Immigrant Sanctuary as the Old Normal: A Brief History of Police Federalism
Colloquium | February 26 | 3-4:30 p.m. | 2538 Channing (Inst. for the Study of Societal Issues), Wildavsky Conference Room | Note change in time
Trevor Gardner, Assistant Professor of Law, University of Washington; Franklin Zimring, WIlliam G. Simon Professor of Law, UC Berkeley Law
Three successive presidential administrations have opposed the practice of immigrant sanctuary, at various intervals characterizing state and local government restrictions on police participation in federal immigration enforcement as reckless, aberrant, and unpatriotic.
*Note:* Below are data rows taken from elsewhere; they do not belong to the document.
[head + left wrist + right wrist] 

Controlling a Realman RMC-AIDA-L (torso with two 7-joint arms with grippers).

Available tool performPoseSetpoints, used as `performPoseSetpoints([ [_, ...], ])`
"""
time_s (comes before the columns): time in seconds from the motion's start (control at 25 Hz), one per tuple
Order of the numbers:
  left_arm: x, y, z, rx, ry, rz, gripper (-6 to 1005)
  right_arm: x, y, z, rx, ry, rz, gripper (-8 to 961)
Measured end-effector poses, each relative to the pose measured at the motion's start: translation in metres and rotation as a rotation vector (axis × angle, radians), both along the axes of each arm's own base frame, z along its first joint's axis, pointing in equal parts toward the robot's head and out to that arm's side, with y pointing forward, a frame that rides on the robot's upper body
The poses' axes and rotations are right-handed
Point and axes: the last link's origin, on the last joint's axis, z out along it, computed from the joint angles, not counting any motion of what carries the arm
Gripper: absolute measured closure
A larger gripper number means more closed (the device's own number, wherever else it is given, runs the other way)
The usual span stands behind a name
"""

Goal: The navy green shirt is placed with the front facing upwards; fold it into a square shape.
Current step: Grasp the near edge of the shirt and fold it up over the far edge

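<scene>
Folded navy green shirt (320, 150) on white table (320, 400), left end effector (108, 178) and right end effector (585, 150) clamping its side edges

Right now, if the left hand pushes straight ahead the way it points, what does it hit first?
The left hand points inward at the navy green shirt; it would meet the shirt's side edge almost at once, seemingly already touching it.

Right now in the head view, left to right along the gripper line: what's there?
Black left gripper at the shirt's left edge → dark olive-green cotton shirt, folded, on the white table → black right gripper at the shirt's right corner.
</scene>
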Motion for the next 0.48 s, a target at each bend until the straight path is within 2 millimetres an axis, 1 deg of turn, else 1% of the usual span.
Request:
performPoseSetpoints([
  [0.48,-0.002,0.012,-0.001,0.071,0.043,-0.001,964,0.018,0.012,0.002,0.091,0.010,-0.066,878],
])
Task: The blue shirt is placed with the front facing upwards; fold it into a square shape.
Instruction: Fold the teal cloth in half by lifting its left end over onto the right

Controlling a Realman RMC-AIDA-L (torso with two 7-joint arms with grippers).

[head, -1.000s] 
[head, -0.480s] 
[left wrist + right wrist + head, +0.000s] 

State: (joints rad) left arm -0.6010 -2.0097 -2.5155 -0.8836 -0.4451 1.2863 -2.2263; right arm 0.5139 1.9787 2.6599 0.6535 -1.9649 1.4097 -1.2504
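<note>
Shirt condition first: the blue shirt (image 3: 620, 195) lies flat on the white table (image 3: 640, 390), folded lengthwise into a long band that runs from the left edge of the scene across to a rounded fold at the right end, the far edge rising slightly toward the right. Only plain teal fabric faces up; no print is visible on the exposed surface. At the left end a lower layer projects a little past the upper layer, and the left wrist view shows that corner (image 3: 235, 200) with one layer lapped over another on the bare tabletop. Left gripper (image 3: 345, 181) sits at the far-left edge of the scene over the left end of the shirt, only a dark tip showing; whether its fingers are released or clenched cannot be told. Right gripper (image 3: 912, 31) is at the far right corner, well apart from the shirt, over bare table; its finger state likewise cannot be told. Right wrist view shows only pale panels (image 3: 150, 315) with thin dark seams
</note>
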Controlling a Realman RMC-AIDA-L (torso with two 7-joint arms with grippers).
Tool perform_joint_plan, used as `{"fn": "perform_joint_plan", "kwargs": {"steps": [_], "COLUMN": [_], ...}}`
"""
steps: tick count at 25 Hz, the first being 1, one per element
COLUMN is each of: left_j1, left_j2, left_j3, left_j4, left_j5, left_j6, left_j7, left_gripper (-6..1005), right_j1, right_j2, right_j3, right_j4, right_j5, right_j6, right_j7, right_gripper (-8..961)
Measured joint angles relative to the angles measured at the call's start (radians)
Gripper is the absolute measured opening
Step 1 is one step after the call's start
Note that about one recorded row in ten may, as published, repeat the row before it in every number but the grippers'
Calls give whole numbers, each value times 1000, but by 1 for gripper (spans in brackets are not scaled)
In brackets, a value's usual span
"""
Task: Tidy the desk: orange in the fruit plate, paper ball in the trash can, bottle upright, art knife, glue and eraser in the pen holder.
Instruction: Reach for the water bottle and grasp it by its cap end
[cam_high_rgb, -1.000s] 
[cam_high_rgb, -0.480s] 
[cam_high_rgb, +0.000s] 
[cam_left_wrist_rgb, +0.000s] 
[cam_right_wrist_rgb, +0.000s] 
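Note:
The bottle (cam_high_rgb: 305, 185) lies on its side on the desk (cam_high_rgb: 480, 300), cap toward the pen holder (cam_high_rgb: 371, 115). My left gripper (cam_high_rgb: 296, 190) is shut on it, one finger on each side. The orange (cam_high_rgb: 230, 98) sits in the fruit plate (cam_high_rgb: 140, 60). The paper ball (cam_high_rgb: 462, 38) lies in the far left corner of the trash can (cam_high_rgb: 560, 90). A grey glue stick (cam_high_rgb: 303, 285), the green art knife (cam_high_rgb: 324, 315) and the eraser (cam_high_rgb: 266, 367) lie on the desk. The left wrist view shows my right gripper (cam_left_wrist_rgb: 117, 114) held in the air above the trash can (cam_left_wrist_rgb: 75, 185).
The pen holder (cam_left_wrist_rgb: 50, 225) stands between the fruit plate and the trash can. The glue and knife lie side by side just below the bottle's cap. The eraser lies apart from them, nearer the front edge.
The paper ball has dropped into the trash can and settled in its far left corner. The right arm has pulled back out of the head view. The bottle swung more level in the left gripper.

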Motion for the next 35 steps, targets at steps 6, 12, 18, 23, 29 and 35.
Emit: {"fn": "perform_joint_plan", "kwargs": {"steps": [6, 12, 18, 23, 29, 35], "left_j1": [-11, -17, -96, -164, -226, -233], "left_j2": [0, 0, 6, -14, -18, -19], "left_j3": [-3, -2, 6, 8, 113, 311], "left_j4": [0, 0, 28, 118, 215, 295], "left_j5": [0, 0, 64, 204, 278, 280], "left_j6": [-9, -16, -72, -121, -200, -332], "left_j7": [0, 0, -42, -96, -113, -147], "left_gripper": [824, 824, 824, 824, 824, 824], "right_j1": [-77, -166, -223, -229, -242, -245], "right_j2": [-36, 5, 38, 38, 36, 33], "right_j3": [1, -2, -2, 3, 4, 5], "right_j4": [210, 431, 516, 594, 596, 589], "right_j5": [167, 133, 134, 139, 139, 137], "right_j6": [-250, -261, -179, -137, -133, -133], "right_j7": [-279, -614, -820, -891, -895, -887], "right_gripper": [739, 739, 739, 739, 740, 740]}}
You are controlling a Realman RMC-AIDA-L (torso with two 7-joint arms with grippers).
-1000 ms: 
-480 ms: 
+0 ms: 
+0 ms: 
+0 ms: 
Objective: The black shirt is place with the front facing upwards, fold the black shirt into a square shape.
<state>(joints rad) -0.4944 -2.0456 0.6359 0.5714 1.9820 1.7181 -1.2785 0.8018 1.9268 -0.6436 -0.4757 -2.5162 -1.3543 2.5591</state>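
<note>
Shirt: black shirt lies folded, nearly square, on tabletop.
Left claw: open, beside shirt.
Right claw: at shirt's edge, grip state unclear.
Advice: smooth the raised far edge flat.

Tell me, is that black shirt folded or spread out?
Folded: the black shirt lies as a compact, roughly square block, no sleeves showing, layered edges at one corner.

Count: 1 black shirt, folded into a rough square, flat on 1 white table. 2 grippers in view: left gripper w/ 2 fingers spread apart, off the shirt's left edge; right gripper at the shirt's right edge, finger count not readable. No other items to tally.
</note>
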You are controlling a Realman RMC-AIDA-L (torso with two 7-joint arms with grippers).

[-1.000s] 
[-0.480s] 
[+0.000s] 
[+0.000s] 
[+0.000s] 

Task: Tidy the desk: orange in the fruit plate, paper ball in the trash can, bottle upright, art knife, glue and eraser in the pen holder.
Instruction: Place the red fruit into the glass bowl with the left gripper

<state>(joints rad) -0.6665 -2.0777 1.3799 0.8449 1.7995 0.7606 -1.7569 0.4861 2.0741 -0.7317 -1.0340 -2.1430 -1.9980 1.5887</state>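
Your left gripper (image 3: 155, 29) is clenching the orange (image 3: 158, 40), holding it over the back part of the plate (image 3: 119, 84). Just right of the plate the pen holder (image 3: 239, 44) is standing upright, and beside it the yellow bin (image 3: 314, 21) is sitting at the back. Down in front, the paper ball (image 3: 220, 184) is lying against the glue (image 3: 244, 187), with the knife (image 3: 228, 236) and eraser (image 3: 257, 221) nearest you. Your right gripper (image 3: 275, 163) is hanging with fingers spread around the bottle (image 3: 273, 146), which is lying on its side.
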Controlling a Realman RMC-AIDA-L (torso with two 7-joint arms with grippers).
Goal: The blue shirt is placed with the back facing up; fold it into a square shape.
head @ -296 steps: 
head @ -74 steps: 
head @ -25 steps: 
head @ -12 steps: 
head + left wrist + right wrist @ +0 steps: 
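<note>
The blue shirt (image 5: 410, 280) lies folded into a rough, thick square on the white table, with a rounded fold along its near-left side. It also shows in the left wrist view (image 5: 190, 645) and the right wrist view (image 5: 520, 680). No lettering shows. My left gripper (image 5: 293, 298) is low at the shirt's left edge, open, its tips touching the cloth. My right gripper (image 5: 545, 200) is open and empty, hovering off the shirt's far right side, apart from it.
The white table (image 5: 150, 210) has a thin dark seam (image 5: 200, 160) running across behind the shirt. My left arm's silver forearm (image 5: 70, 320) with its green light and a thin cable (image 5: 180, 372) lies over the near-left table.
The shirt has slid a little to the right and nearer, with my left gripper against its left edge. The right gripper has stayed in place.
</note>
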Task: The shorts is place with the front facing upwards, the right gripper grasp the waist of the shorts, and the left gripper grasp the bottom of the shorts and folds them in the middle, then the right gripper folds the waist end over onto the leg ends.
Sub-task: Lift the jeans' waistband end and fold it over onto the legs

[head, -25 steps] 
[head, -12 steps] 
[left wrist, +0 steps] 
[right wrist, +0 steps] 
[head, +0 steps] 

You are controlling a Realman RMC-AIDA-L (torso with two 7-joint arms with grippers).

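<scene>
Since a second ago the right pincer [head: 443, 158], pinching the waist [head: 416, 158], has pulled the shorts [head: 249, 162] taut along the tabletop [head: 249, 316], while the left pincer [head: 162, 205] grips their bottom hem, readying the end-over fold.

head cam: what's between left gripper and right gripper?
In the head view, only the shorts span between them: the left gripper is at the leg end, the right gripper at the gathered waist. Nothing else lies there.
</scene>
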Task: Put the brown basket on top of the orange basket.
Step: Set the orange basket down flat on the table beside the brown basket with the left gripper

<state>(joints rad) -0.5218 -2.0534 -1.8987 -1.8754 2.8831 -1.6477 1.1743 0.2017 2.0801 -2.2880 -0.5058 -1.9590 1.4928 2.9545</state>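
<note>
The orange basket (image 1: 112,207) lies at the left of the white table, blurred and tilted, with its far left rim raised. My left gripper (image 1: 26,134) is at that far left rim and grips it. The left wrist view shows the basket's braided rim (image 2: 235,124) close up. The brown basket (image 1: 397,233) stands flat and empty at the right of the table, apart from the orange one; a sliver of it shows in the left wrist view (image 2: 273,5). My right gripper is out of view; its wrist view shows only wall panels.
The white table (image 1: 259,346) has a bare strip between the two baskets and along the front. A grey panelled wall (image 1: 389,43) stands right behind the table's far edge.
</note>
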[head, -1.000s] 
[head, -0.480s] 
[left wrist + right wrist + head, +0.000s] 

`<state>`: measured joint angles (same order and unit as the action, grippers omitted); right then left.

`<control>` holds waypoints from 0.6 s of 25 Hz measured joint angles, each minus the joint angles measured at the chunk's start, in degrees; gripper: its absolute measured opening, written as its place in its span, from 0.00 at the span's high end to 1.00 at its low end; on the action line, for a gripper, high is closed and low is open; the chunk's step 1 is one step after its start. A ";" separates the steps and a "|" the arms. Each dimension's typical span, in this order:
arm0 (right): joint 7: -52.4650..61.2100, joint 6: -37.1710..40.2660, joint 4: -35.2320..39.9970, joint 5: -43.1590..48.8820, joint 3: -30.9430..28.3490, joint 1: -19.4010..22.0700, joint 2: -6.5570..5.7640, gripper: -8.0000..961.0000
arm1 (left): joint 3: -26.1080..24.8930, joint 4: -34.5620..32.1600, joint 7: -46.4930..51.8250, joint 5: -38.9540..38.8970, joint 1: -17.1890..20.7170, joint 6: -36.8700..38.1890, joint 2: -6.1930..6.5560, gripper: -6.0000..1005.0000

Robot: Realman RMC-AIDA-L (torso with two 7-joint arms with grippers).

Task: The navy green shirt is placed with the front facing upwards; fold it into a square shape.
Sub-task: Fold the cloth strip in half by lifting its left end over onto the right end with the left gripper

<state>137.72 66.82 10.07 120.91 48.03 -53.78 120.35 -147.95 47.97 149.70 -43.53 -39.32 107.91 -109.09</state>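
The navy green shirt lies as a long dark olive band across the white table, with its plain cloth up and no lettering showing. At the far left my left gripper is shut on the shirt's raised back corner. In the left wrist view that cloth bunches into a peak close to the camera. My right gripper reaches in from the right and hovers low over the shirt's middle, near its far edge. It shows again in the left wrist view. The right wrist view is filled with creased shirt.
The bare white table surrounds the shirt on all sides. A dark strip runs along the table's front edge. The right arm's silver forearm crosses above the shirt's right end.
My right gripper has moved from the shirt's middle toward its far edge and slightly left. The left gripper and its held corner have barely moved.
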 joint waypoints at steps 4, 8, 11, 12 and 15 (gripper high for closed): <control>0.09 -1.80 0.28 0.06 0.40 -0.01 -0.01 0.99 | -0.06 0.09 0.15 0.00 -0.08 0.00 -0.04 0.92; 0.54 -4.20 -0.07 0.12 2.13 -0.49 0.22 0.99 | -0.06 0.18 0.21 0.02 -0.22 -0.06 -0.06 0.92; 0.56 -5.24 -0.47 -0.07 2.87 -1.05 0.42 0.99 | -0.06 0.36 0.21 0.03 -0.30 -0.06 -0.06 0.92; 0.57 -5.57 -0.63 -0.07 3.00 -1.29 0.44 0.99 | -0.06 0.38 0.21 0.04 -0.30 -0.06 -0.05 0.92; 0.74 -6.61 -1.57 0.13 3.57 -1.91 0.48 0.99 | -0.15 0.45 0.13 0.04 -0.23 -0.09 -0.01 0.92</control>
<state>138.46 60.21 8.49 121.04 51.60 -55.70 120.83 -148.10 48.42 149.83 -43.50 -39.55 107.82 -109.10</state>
This Article finds these claims to be ahistorical in light of the long and singular history of a field the Article identifies as police federalism. For nearly all of U.S. history, Americans within and outside of the political and juridical fields flatly rejected federal policies that would make state and local police subordinate to the federal executive. Drawing from Bourdieusian social theory, the Article conceptualizes the sentiment driving this longstanding opposition as the orthodoxy of police autonomy. It explains how the orthodoxy guided the field of police federalism for more than two centuries, surviving the War on Alcohol, the War on Crime, and even the opening stages of the War on Terror. In constructing a cultural and legal history of police federalism, the Article provides analytical leverage by which to assess the merits of immigrant sanctuary policy as well as the growing body of prescriptive legal scholarship tending to normalize the federal governments contemporary use of state and local police as federal proxies. More abstractly, police federalism serves as an original theoretical framework clarifying the structure of police governance within the federalist system.